▽

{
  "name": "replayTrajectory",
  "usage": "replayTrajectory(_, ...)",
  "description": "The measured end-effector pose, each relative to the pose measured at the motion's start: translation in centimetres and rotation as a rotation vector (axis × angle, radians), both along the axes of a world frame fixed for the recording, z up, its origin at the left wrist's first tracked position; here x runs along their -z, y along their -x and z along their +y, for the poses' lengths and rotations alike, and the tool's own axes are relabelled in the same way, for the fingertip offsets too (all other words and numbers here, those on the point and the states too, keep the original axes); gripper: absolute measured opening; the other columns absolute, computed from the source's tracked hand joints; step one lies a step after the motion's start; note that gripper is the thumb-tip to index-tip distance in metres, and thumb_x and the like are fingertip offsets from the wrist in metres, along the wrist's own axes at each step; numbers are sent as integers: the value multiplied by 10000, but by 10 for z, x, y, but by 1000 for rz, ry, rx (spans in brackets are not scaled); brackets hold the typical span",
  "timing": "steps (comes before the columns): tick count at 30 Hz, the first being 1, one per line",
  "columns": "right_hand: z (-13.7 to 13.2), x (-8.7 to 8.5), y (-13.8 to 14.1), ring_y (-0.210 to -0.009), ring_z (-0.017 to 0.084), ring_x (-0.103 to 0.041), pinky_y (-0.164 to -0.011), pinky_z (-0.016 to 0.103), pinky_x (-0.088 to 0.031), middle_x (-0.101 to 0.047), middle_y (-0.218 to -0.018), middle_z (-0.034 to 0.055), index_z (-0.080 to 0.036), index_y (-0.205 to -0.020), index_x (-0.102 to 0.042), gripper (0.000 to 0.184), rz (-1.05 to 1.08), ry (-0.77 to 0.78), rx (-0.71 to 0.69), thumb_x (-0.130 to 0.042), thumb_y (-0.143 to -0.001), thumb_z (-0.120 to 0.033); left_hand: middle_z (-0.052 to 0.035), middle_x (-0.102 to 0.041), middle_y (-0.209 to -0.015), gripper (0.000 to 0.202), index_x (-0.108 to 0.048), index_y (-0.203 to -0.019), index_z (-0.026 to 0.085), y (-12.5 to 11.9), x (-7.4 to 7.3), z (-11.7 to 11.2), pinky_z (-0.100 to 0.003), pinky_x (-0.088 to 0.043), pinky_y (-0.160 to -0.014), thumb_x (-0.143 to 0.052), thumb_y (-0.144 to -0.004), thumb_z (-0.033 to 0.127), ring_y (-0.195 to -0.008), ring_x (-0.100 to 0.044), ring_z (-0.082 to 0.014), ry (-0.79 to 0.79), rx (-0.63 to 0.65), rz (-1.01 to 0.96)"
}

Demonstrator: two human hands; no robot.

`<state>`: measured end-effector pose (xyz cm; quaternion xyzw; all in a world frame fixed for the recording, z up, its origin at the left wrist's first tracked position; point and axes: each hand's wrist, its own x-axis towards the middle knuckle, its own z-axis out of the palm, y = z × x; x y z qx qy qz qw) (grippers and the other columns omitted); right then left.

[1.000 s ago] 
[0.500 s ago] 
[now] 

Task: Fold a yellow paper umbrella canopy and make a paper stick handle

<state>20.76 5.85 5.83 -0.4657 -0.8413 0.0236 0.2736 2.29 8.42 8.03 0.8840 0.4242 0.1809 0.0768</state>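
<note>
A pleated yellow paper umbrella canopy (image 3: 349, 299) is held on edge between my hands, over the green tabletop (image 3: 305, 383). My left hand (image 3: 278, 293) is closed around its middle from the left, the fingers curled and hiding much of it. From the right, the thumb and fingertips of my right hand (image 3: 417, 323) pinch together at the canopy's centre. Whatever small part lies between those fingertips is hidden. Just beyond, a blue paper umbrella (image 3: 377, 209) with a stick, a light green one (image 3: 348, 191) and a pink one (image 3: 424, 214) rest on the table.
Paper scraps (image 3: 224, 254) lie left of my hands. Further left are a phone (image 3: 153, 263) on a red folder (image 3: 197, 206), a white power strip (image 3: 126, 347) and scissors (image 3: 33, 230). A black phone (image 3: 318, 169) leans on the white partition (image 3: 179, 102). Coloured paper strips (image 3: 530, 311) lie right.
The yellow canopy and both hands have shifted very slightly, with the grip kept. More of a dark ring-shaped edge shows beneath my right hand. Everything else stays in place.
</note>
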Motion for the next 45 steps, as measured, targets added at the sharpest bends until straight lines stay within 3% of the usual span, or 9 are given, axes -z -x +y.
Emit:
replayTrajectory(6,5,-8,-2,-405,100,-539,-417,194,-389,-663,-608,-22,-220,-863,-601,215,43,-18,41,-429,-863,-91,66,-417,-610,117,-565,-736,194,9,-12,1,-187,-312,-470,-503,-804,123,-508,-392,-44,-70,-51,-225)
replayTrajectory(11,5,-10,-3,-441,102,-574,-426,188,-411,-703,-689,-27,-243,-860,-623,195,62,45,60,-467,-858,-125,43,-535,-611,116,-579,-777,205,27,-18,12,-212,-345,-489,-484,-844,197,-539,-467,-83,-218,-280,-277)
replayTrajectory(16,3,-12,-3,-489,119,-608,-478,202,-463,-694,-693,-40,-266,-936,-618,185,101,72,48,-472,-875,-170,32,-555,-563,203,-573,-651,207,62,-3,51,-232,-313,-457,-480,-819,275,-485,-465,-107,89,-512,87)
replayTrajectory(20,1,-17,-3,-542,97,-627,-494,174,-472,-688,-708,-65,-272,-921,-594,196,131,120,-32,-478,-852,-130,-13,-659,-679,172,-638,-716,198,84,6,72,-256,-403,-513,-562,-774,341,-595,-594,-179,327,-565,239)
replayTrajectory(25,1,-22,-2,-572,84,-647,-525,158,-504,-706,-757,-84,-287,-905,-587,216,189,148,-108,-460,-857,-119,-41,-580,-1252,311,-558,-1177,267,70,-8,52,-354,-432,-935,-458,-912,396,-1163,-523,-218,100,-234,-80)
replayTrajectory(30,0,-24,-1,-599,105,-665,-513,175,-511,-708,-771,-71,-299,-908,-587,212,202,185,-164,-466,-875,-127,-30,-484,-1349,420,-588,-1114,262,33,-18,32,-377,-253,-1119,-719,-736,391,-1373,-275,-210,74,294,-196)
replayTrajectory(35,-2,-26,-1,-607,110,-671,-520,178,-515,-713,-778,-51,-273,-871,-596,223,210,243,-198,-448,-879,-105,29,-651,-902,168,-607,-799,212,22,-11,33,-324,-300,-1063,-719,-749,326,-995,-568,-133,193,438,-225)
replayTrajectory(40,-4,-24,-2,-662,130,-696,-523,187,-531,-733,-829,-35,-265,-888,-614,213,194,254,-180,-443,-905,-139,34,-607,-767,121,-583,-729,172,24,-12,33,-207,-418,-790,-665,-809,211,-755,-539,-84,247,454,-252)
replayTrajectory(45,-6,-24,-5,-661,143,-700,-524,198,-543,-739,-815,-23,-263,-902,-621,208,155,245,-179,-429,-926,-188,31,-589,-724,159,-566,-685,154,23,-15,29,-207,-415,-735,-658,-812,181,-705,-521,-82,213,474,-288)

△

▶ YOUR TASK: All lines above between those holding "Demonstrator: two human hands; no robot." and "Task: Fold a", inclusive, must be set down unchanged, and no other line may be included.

▶ PROBLEM SOLUTION:
Demonstrator: two human hands; no robot.

`<state>`: measured end-effector pose (xyz cm; quaternion xyzw; all in a world frame fixed for the recording, z up, its origin at the left wrist's first tracked position; point and axes: each hand's wrist, its own x-axis towards the middle knuckle, its own z-axis out of the palm, y = z × x; x y z qx qy qz qw) (grippers and the other columns omitted); right then left.

[1.000 s ago] 
[0.500 s ago] 
[now] 

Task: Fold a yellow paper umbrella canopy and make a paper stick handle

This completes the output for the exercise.